Hintergrund

Die Kakaoanbaugebiete in Ghana und Côte d’Ivoire erstrecken sich über mehr als sieben Millionen Hektar. Aufgrund intensiver Sonneneinstrahlung und Entwaldung tragen sie selbst innerhalb von Schutzgebieten erheblich zum Verlust der Biodiversität bei. Bisherig lag das Hauptaugenmerk der Nachhaltigkeitsbemühungen in der Kakaowirtschaft auf dem Klimawandel. Die Artenvielfalt, die für widerstandsfähige Ökosysteme und das Wohlergehen aller Menschen von entscheidender Bedeutung ist, fand hingegen weit weniger Beachtung. Mit diesem dreijährigen Projekt unter der Leitung der University of Queensland soll diese Lücke durch die Evaluierung und Verbesserung der Biodiversität in Kakaoanbaugebieten geschlossen werden. Die Initiative knüpft an ein früheres, von der Lindt Cocoa Foundation finanziertes Projekt der ETH Zürich an, in dessen Rahmen maschinelle Lernmodelle zur Kartierung der Schattenbaumbedeckung und der CO2-Speicher von Kakaoplantagen entwickelt wurden. Weitere Informationen zu diesem Projekt sind hier verfügbar.

Eckdaten

  • Land und Region(en): Ghana

  • Projektdauer: August 2024–Juli 2027

  • Projektpartner: University of Queensland (UQ), Forestry Research Institute (FORIG),
    Birdfinder Tour

  • Weitere Partner: Kwame Nkrumah University of Science and Technology (KNUST), Nature Conservation Research Centre (NCRC)

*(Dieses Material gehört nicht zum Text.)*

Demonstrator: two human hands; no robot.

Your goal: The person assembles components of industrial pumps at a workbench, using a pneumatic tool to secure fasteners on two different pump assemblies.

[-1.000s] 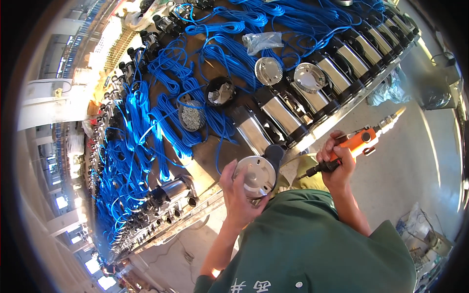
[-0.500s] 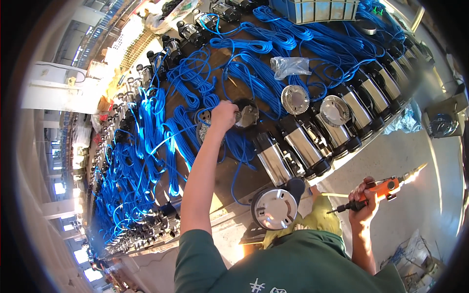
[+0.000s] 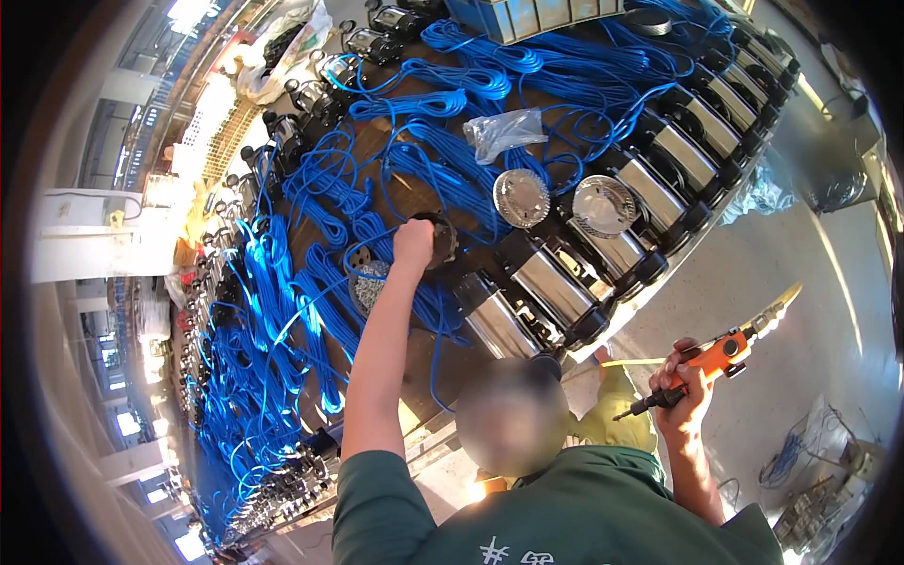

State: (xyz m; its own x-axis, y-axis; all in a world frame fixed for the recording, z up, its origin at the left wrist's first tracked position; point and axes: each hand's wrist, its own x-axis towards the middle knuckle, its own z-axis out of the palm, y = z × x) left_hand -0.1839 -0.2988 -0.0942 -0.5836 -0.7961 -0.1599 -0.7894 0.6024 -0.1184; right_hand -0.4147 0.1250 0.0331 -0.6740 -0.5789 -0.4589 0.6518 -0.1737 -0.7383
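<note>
Green shirt cloth (image 3: 584, 508) is nearest; just beyond it, 1 round dark-and-grey shape (image 3: 511, 414), too blurred to ID. R hand (image 3: 684, 384) is clenched round 1 orange-and-black power driver (image 3: 723, 354), long axis diag. from dark bit (image 3: 621, 416) at lower L to yellowish hose (image 3: 783, 299) at upper R; bit points L, roughly twd the round shape, apart from it. Key relation: 1 black round bowl (image 3: 443, 221) lies fwd & well L of the driver, right at the L hand (image 3: 411, 247), so L is by far the nearer hand. L arm is stretched fwd, fingers at bowl's L side; tips hidden, can't tell if they grasp anything. 1 heap of small silvery metal pieces (image 3: 364, 288) lies just L of the L forearm. Farther: approx. 8 steel-sided, black-ended motor housings (image 3: 504, 325) in a row on R (far ones hard to count), 2 round perforated metal discs (image 3: 605, 205), 1 atop a housing, 1 crumpled clear plastic bag (image 3: 504, 135), many coiled blue cables (image 3: 593, 61) (no sure count), then 1 blue plastic crate (image 3: 527, 19) at top edge.
</note>
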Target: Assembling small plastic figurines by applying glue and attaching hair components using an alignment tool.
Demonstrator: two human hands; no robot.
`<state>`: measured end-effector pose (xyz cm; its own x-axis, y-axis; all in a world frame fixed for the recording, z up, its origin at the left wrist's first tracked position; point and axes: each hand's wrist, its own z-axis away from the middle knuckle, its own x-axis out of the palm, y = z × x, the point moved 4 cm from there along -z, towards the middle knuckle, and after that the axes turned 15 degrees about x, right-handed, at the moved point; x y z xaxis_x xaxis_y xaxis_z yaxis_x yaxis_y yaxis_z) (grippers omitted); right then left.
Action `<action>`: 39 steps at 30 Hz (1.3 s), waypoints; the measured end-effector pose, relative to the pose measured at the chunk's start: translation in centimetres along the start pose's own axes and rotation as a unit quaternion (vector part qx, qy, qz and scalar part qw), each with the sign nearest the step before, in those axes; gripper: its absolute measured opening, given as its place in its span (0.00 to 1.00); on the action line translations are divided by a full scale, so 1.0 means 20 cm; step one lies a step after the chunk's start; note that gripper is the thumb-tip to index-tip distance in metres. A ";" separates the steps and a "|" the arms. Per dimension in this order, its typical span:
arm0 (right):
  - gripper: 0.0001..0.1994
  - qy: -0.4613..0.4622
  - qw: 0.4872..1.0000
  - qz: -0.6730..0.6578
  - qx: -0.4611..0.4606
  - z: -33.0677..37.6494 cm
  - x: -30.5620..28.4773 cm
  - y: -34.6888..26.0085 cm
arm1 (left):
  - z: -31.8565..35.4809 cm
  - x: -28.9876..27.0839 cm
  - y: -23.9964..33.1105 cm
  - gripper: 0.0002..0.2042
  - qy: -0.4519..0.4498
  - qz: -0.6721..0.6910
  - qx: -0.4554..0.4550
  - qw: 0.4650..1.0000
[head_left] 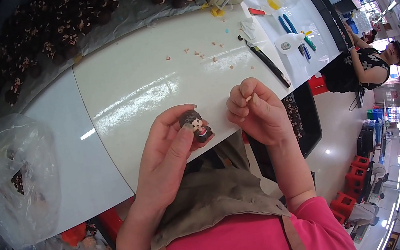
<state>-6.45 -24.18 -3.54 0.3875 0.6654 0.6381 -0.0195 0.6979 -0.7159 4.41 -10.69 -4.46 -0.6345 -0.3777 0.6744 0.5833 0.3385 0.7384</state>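
My left hand [166, 154] holds a small figurine [195, 124] with dark brown hair and a pale face, pinched between thumb and fingers just over the near edge of the white table [153, 75]. My right hand [256, 112] is curled beside it, to the right, pinching a tiny pale piece [248, 98] between thumb and forefinger. The two hands are close but apart. Several tiny pinkish pieces [198, 53] lie scattered on the table farther back.
A tray of many dark figurines [66, 26] fills the far left. A crumpled clear plastic bag [12, 175] sits at the left. A black-handled tool [269, 64], blue pens [287, 23] and small bottles lie at the far right. Another person [369, 65] sits beyond the table.
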 end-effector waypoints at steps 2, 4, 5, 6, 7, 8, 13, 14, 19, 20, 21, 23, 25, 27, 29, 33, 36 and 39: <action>0.08 0.003 1.000 0.003 0.002 0.00 0.00 0.01 | 0.00 0.00 0.00 0.17 0.001 -0.004 0.000 1.000; 0.08 0.004 1.000 0.006 0.002 0.01 0.00 0.01 | 0.00 0.00 0.00 0.17 -0.010 -0.011 0.007 1.000; 0.08 0.003 1.000 0.004 0.003 0.01 0.00 0.01 | 0.01 0.00 0.00 0.17 -0.008 -0.013 0.007 1.000; 0.08 0.010 1.000 0.012 0.002 0.01 0.00 0.01 | 0.01 0.00 0.00 0.17 -0.011 -0.012 0.014 1.000; 0.08 0.018 1.000 0.019 0.002 0.01 0.01 0.01 | 0.01 0.00 0.00 0.17 -0.013 -0.011 0.022 1.000; 0.08 0.017 1.000 0.016 0.003 0.01 0.01 0.02 | 0.01 0.00 0.00 0.17 -0.011 -0.013 0.021 1.000; 0.07 0.047 0.989 0.138 0.004 0.04 0.07 0.02 | 0.01 0.01 -0.01 0.18 -0.032 -0.003 0.026 0.999; 0.07 0.047 0.990 0.136 0.004 0.04 0.07 0.02 | 0.01 0.01 -0.01 0.18 -0.031 -0.005 0.025 0.999; 0.08 0.062 0.981 0.166 0.075 0.05 0.08 0.04 | 0.02 0.03 0.00 0.17 -0.045 -0.032 0.034 0.998; 0.08 0.061 0.981 0.165 0.077 0.05 0.07 0.04 | 0.02 0.03 0.01 0.17 -0.043 -0.032 0.033 0.998; 0.07 0.044 0.985 0.139 0.091 0.06 0.06 0.05 | 0.02 0.04 0.01 0.17 -0.049 -0.040 0.036 0.997; 0.07 0.027 0.987 0.113 0.108 0.07 0.06 0.07 | 0.02 0.04 0.01 0.16 -0.053 -0.048 0.038 0.997; 0.08 0.049 0.985 0.120 0.114 0.07 0.05 0.07 | 0.02 0.04 0.01 0.16 -0.048 -0.045 0.045 0.997; 0.07 0.051 0.985 0.122 0.111 0.07 0.06 0.08 | 0.02 0.04 0.02 0.16 -0.047 -0.044 0.045 0.997; 0.07 0.053 0.985 0.123 0.109 0.07 0.06 0.08 | 0.02 0.04 0.02 0.16 -0.046 -0.044 0.045 0.997; 0.07 0.049 0.986 0.103 0.119 0.07 0.06 0.08 | 0.02 0.03 0.02 0.16 -0.055 -0.056 0.051 0.996; 0.07 0.072 0.983 0.123 0.116 0.07 0.08 0.08 | 0.03 0.03 0.02 0.16 -0.055 -0.059 0.055 0.995; 0.08 0.099 0.977 0.151 0.113 0.07 0.08 0.08 | 0.02 0.03 0.02 0.16 -0.063 -0.063 0.063 0.994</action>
<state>-7.13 -21.63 -3.30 0.5025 0.8018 0.3234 -0.3557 0.5327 -0.7679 3.98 -10.37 -3.85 -0.7614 -0.3158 0.5661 0.4323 0.4033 0.8065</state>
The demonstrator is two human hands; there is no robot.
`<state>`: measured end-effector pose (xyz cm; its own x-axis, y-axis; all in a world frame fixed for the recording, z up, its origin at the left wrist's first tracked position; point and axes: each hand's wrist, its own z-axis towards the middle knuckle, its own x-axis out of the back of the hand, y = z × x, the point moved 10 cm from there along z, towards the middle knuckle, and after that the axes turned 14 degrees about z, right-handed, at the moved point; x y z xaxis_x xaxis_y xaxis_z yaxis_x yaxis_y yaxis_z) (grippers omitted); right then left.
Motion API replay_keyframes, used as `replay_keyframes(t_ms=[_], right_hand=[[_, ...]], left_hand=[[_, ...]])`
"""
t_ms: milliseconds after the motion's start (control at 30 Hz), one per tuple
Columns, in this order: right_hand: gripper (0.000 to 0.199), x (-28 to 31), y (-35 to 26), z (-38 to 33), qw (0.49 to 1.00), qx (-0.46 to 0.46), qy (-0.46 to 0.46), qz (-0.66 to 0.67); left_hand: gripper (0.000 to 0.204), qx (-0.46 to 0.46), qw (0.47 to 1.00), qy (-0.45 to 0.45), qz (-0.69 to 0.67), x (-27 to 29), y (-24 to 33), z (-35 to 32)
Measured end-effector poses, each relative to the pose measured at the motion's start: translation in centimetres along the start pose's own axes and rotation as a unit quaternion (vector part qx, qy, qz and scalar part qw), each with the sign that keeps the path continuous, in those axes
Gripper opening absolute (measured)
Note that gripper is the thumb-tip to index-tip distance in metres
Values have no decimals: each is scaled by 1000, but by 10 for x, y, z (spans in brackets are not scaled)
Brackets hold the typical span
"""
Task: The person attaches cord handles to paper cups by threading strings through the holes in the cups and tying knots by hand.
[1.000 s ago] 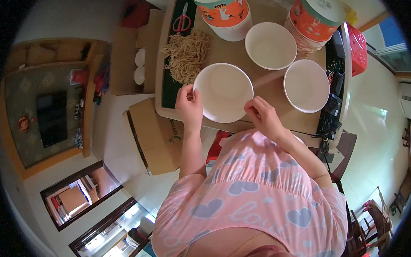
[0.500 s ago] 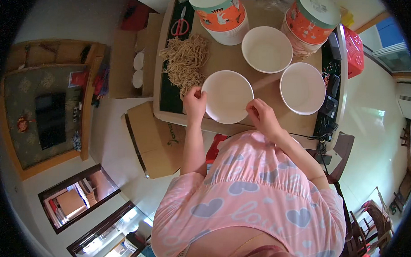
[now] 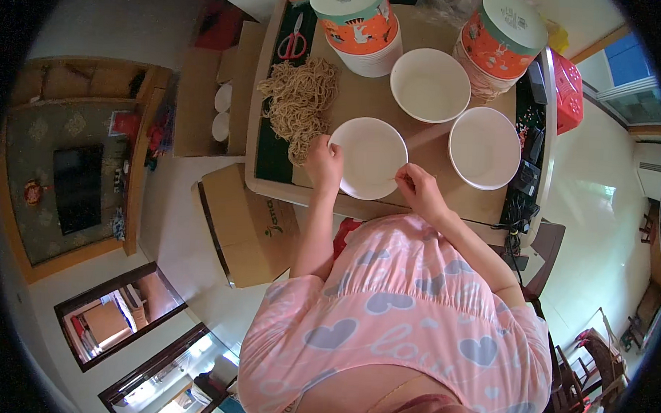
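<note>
reading the hands first. clock is centred on the near white bowl (image 3: 368, 158), 12 away from the wearer. left?

left hand (image 3: 325, 165) at 9, right by the rim. fingers curled in, thumb side toward the bowl. can't tell if it actually grips the rim.

right?

right hand (image 3: 416, 191) at 4, just beside the rim. fingers bent, thumb and fingertips drawn close together. too small to tell if the pinch is closed or has anything in it.

bowl pose?

mouth up, near the table edge closest to the wearer, between both hands. sits over the cardboard sheet (image 3: 437, 180).

neighbours?

tangled heap of tan strands (image 3: 299, 103) at 10, close to the left hand. red-handled scissors (image 3: 292, 46) at 11, past the heap. second white bowl (image 3: 431, 86) at 1, third white bowl (image 3: 485, 148) at 3, both mouth up.

far side?

two upside-down stacks, orange and green print: one stack (image 3: 358, 34) at 12, other stack (image 3: 500, 43) between 1 and 2. red plastic container (image 3: 567, 94) at 2.

off the table?

cardboard box (image 3: 253, 229) at 8, lower down.
</note>
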<state>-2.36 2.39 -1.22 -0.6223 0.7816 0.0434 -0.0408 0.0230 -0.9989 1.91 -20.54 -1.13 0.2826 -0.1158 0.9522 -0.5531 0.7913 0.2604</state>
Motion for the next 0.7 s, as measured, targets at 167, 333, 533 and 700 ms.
replay_keyframes(t_ms=[167, 333, 533, 700], right_hand=[[7, 0, -2, 0, 1000, -7, -1, 2], [8, 1, 0, -1, 1000, 3, 8, 0], [8, 0, -4, 0, 1000, 6, 6, 1], [8, 0, -3, -1, 1000, 4, 7, 6]], left_hand=[[19, 86, 993, -52, -69, -14, -24, -3], [17, 89, 988, -67, -108, -5, -20, -4], [14, 6, 993, -5, -120, 2, -10, -6], [13, -8, 998, -20, -65, 2, -1, -5]])
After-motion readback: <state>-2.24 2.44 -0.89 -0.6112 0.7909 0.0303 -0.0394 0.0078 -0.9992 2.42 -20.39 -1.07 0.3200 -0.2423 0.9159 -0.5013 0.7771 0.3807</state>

  • Direkte und indirekte Stakeholder: Entscheidungsträger im Bereich Kakaonachhaltigkeit

  • Schwerpunktbereiche: Schutz und Regeneration von Ökosystemen

  • Budget: CHF 394 118

Hauptziele

Das übergeordnete Ziel des Projekts besteht darin, das Wissen über die Biodiversität zu verbessern und Massnahmen zum Schutz der Artenvielfalt im Kakaoanbau zu fördern, um die Integrität der Ökosysteme und das Wohlergehen der lokalen Gemeinden zu sichern.

Im Einzelnen sollen die vorhandene Biodiversität erfasst, für die Biodiversität wichtige landschaftliche Merkmale ermittelt und Gebiete mit hoher Priorität für die Einführung von Agroforstsystemen zum Schutz der Vogelvielfalt ausgewählt werden. Darüber hinaus sollen durch die Ermittlung von Bioindikatoren und die Erprobung kosteneffizienter Messmethoden Grundlagen für ein langfristiges Biodiversitätsmonitoring geschaffen werden.